Exercise: Return all lines of the data in which the string "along" occurs.

Information supplied:
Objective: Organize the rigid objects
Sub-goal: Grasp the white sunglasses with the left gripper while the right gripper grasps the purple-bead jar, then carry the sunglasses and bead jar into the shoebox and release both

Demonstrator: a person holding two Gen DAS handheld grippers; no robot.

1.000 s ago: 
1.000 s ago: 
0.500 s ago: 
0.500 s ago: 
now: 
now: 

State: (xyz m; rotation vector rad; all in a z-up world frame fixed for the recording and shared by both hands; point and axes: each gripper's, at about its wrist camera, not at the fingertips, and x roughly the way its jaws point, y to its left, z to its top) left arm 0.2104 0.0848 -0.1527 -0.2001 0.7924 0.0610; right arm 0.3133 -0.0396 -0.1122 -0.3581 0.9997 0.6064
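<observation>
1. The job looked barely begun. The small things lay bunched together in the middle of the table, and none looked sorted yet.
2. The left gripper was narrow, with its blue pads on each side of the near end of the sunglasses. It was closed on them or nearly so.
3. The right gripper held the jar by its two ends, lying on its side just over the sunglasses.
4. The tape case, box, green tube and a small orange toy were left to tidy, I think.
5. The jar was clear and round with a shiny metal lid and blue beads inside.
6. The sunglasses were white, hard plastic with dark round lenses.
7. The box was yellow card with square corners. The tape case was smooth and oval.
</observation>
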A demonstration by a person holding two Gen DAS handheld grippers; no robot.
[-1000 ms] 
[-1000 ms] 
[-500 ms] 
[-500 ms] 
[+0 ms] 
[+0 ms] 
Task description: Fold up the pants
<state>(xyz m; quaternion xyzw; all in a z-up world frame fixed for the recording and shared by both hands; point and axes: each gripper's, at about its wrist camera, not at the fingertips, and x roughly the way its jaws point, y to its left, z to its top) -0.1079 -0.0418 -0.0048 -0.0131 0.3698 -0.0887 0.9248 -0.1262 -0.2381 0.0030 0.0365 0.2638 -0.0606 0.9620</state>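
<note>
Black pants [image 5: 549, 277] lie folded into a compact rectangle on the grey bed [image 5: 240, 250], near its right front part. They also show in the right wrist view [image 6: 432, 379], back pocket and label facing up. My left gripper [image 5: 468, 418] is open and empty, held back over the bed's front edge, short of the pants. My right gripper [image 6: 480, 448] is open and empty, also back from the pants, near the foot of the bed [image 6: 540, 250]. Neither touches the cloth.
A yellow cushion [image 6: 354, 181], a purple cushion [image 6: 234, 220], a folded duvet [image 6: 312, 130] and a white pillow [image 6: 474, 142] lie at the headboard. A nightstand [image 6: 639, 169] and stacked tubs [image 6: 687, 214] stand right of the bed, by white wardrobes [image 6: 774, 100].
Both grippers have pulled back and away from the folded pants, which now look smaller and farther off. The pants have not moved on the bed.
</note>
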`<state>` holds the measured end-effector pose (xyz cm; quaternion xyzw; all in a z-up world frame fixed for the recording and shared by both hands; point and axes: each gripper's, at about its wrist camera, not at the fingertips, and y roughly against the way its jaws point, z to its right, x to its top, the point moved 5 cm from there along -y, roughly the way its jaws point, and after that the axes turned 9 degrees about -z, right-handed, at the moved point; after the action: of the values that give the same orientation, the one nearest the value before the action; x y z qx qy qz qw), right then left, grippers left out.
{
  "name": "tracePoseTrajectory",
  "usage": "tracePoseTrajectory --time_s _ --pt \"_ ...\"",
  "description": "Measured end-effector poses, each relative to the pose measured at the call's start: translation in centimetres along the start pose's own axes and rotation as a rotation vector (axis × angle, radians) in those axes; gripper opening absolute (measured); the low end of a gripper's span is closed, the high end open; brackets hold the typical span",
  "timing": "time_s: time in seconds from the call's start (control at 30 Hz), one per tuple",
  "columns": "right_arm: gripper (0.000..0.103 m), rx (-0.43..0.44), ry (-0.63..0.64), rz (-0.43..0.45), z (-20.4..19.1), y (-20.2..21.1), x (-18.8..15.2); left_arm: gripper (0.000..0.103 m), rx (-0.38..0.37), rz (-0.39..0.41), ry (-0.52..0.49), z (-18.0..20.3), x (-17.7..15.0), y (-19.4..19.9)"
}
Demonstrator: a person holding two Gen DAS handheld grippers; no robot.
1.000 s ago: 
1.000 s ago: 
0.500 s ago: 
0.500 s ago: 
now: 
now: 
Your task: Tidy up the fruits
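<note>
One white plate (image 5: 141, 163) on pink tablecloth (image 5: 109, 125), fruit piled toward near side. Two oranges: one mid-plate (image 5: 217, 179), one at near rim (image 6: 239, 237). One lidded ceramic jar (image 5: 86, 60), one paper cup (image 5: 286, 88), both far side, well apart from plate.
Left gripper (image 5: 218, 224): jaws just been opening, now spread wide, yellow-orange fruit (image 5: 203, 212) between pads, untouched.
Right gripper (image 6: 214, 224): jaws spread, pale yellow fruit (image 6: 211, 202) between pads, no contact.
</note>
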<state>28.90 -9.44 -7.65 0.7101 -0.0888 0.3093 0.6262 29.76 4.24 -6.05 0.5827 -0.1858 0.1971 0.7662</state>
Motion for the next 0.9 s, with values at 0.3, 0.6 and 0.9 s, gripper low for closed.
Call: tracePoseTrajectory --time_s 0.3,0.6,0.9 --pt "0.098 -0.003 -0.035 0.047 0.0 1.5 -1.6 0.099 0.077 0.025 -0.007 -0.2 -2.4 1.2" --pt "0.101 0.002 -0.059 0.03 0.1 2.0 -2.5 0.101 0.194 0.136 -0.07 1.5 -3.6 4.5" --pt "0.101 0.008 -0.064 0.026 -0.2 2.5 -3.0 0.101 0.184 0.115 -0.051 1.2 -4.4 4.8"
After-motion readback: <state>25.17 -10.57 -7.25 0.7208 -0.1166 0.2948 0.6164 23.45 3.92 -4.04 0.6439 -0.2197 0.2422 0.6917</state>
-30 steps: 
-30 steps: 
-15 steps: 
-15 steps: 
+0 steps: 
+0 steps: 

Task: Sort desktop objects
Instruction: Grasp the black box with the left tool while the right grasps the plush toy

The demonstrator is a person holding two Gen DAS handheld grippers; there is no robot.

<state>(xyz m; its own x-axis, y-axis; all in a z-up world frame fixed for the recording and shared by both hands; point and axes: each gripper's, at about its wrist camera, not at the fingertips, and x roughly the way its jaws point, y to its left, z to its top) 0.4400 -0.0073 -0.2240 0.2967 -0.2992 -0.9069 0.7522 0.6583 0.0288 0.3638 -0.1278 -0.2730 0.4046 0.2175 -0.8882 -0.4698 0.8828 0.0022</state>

Answer to this task:
`<state>` holds the measured end-effector pose (xyz cm; quaternion xyzw; all in a z-up world frame fixed for the recording and shared by both hands; point and axes: each gripper's, at about its wrist camera, not at the fingertips, and y roughly against the way its jaws point, z to its right, x to its top, the point moved 5 cm from there along -y, roughly the way its jaws point, and after that the axes turned 9 degrees about -z, right-handed, at the moved point; after the action: of the values that give the same orientation, the one nearest the value before the action; x y z qx qy qz qw), right then left, grippers left out.
  "description": "Measured end-effector poses, each relative to the pose measured at the call's start: translation in centimetres along the start pose's own axes and rotation as a rotation vector (axis × angle, radians) in those axes; gripper opening absolute (measured); the low end of a gripper's span is closed, the high end open; brackets hold the typical span",

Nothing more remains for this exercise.